Der neue französische Premierminister Michel Barnier erklärte, die Lage des Staatshaushalts sei „sehr ernst“.
Frankreichs Premierminister Michel Barnier hat angedeutet, dass er die Steuern erhöhen wolle, um den maroden Staatshaushalt anzukurbeln. Dieser Schritt könnte jedoch zu einem Riss in der Mitte-Rechts-Partei führen, die ihn eigentlich unterstützen wollte.
Berichten zufolge haben verschiedene Quellen aus Barniers Umfeld den französischen Medien erklärt, der Premierminister sei angesichts der „sehr ernsten“ Lage des französischen Haushalts nicht abgeneigt, bestimmte Steuern gegebenenfalls anzuheben.
Die Europäische Union hatte Frankreich bereits vor Barniers Amtsantritt vor zwei Wochen gewarnt, es habe gegen die Haushaltsregeln verstoßen. Und die Banque de France erklärte Anfang dieser Woche, die prognostizierte Rückkehr zu einem öffentlichen Defizit von unter drei Prozent bis 2027, wie es die EU-Vorschriften vorsehen, sei „nicht realistisch“.
Das Haushaltsdefizit Frankreichs dürfte in diesem Jahr rund 5,6 Prozent des BIP erreichen und im Jahr 2025 auf über sechs Prozent steigen.
Der neue Premierminister hat noch kein Kabinett ernannt und soll dem Parlament nächsten Monat einen Haushalt für 2025 vorlegen. Dies wird als erste große Bewährungsprobe für seine Regierung gelten, und es könnte sich als schwierig erweisen, Unterstützung für sie zu gewinnen.
Politiker des rechten und mittleren Lagers in Frankreich, die normalerweise geneigt wären, Barniers konservative Politik zu unterstützen – darunter Anhänger von Präsident Emmanuel Macron, der Barnier Anfang September zum Premierminister ernannt hatte – haben angedeutet, dass eine Steuererhöhung einen Schritt zu weit gehen würde.
Barniers direkter Vorgänger und Vorsitzender von Macrons Gruppe „Ensemble pour la République“, Gabriel Attal, forderte eine Klarstellung ihrer „politischen Linie“, um zu entscheiden, ob sie sich an der Regierung beteiligen würden oder nicht.
Ein für heute Morgen geplantes Treffen zwischen Barnier, der selbst Mitglied der rechtsgerichteten Partei Les Républicains ist, und den Macronisten wurde Berichten zufolge verschoben, ohne dass ein Zeitrahmen genannt wurde.
„Eine sehr schlechte Idee“
Véronique Louwagie, Abgeordnete der Republikaner, sagte Berichten zufolge, dass ein rechtsgerichteter Premierminister, der Steuererhöhungen plant, „eine sehr schlechte Idee“ sei.

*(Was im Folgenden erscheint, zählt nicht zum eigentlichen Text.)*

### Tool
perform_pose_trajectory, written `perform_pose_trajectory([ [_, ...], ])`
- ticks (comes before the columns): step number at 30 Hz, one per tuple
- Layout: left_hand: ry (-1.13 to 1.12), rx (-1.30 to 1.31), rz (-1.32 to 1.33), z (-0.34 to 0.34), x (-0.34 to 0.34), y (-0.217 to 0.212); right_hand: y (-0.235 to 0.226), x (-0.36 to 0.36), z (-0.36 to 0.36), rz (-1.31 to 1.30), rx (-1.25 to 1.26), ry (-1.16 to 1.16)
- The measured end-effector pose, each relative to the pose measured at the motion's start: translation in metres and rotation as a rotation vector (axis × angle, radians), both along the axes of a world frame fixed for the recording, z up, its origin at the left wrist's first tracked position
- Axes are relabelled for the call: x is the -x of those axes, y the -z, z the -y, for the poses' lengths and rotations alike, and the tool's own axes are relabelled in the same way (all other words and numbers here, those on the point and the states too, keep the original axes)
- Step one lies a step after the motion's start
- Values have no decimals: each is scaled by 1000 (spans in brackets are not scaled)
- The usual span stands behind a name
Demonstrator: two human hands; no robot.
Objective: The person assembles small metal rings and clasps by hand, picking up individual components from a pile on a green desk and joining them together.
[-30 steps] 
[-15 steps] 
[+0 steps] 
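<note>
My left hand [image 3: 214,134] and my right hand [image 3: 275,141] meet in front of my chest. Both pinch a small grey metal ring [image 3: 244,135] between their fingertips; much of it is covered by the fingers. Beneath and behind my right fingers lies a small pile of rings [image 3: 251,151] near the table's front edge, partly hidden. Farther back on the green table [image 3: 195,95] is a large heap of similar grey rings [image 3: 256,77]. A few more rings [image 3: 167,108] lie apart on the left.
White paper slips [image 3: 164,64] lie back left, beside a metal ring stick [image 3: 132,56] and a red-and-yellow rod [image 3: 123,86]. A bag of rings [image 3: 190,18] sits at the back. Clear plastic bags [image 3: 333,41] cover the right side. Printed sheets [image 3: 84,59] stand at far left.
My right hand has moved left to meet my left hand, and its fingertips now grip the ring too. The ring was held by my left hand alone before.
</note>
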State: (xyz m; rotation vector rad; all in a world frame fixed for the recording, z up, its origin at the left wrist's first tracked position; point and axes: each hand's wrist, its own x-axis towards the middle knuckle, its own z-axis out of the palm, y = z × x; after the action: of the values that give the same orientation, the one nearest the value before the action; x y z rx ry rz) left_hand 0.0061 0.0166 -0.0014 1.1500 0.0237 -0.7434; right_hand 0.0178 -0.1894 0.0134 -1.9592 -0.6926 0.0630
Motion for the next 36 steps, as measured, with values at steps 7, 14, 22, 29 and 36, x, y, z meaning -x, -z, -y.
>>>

„Wir haben derzeit das höchste Steuer- und Abgabenniveau in Europa“, sagte sie. „Ich möchte Sie daran erinnern, dass diese Abgaben von Haushalten und Unternehmen erhoben werden.“
Derzeit gibt es keine klaren Angaben dazu, welche Steuern im Einzelnen erhöht werden sollen, doch es gibt Gerüchte, dass neben der Wiedereinführung einer Vermögenssteuer auch die Körperschaftssteuer von 25% im Visier sei.
Die Wiedereinführung einer solchen Steuer könnte als eine Möglichkeit gesehen werden, die Kluft zur Linken in der Nationalversammlung zu überbrücken. Nach den umstrittenen französischen Parlamentswahlen im Juli könnte Barnier deren Unterstützung letztlich benötigen, um den Haushalt durchzubringen und seine Koalition zu unterstützen.
Auf der anderen Seite des Spektrums könnte ein solcher Schritt den rechtsextremen Rassemblement National verärgern, der die Macht hätte, ein Misstrauensvotum gegen Barnier auszusprechen, das wahrscheinlich mit der Unterstützung linker Abgeordneter angenommen würde.